Goal of the exercise: The whole listing is to be restated word for word with no images.

++++++++++

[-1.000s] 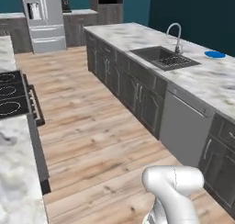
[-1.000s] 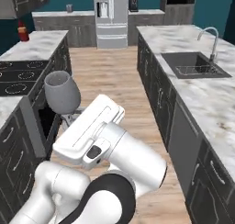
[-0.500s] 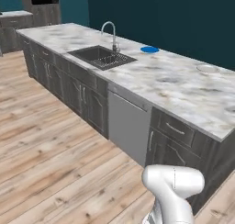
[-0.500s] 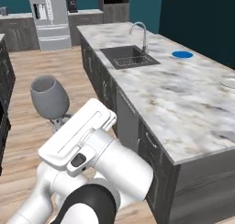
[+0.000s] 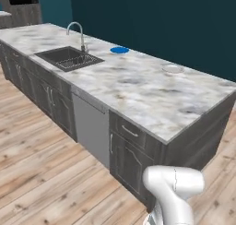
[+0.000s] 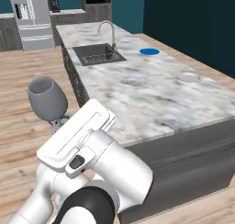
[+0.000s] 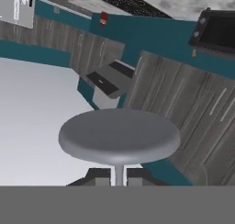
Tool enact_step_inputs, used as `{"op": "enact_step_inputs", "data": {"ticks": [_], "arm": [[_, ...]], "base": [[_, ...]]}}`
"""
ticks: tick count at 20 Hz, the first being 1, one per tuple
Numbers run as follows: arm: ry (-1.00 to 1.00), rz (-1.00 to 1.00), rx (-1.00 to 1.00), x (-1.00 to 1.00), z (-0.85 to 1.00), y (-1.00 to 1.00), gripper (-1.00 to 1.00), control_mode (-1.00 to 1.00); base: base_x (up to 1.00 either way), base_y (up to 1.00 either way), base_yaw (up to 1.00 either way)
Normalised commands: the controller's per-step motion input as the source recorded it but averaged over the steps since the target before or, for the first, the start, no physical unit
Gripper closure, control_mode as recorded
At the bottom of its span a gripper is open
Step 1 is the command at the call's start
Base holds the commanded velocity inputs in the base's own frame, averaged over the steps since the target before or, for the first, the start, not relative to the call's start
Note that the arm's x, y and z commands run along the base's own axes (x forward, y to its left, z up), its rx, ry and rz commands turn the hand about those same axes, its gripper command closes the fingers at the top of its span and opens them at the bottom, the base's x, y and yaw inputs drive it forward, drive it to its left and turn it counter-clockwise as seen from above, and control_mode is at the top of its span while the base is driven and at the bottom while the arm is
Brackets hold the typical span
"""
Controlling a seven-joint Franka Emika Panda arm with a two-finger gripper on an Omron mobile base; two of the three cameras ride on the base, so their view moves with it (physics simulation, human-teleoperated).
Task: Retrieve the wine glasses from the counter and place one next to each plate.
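Long marbled island tabletop (image 6: 137, 90) with sink (image 6: 98, 54) spans both base views; blue plate (image 6: 149, 51) sits past the sink, pale plate (image 6: 189, 76) further along, well apart. Wine glass (image 6: 47, 99) is held upright beside the arm, over the wood floor (image 5: 41, 173), stem hidden behind the white link. Hand view: gripper (image 7: 119, 176) jaws closed on the stem, round foot above them, fingertips cut off by the frame bottom.
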Motion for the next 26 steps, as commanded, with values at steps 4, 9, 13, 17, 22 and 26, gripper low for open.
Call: {"op": "enact_step_inputs", "data": {"ticks": [4, 9, 13, 17, 22, 26], "arm": [[0.0, 0.0, 0.0, 0.0, 0.0, 0.0, 1.0, 1.0], [0.0, 0.0, 0.0, 0.0, 0.0, 0.0, 1.0, 1.0], [0.0, 0.0, 0.0, 0.0, 0.0, 0.0, 1.0, 1.0], [0.0, 0.0, 0.0, 0.0, 0.0, 0.0, 1.0, 1.0], [0.0, 0.0, 0.0, 0.0, 0.0, 0.0, 1.0, 1.0], [0.0, 0.0, 0.0, 0.0, 0.0, 0.0, 1.0, 1.0]], "base": [[0.11, -1.0, 0.0], [0.52, -1.0, 0.0], [0.62, -1.0, 0.08], [0.88, -1.0, 0.16], [0.91, -1.0, 0.21], [0.83, -1.0, 0.21]]}}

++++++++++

Exercise result:
[-1.000s] 
[-1.000s] 
[-0.500s] 
[-0.500s] 
[+0.000s] 
[+0.000s] 
[+0.000s] 
Tool enact_step_inputs, used as `{"op": "enact_step_inputs", "data": {"ticks": [_], "arm": [[_, ...]], "base": [[_, ...]]}}`
"""
ticks: tick count at 20 Hz, the first being 1, one per tuple
Numbers run as follows: arm: ry (-1.00 to 1.00), rz (-1.00 to 1.00), rx (-1.00 to 1.00), x (-1.00 to 1.00), z (-0.85 to 1.00), y (-1.00 to 1.00), gripper (-1.00 to 1.00), control_mode (-1.00 to 1.00); base: base_x (up to 1.00 either way), base_y (up to 1.00 either way), base_yaw (up to 1.00 either way)
Normalised commands: the controller's per-step motion input as the source recorded it but averaged over the steps since the target before or, for the first, the start, no physical unit
Gripper closure, control_mode as recorded
At the bottom of its span a gripper is open
Step 1 is the command at the call's start
Base holds the commanded velocity inputs in the base's own frame, averaged over the steps since the target before or, for the first, the start, not relative to the call's start
Note that the arm's x, y and z commands run along the base's own axes (x forward, y to its left, z up), its rx, ry and rz commands turn the hand about those same axes, its gripper command closes the fingers at the top of its span and opens them at the bottom, the base's x, y and yaw inputs drive it forward, drive it to its left and turn it counter-clockwise as seen from above, and control_mode is at the top of its span while the base is driven and at the bottom while the arm is
Brackets hold the typical span
"""
Controlling a seven-joint Franka Emika Panda arm with a two-finger gripper on an Omron mobile base; two of the three cameras ride on the base, so their view moves with it (physics simulation, human-teleoperated).
Task: Retrieve the wine glasses from the counter and place one next to each plate.
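Long marbled island tabletop (image 6: 137, 90) with sink (image 6: 98, 54) spans both base views; blue plate (image 6: 149, 51) sits past the sink, pale plate (image 6: 189, 76) further along, well apart. Wine glass (image 6: 47, 99) is held upright beside the arm, over the wood floor (image 5: 41, 173), stem hidden behind the white link. Hand view: gripper (image 7: 119, 176) jaws closed on the stem, round foot above them, fingertips cut off by the frame bottom.
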Motion for the next 26 steps, as commanded, with values at steps 4, 9, 13, 17, 22 and 26, gripper low for open.
Call: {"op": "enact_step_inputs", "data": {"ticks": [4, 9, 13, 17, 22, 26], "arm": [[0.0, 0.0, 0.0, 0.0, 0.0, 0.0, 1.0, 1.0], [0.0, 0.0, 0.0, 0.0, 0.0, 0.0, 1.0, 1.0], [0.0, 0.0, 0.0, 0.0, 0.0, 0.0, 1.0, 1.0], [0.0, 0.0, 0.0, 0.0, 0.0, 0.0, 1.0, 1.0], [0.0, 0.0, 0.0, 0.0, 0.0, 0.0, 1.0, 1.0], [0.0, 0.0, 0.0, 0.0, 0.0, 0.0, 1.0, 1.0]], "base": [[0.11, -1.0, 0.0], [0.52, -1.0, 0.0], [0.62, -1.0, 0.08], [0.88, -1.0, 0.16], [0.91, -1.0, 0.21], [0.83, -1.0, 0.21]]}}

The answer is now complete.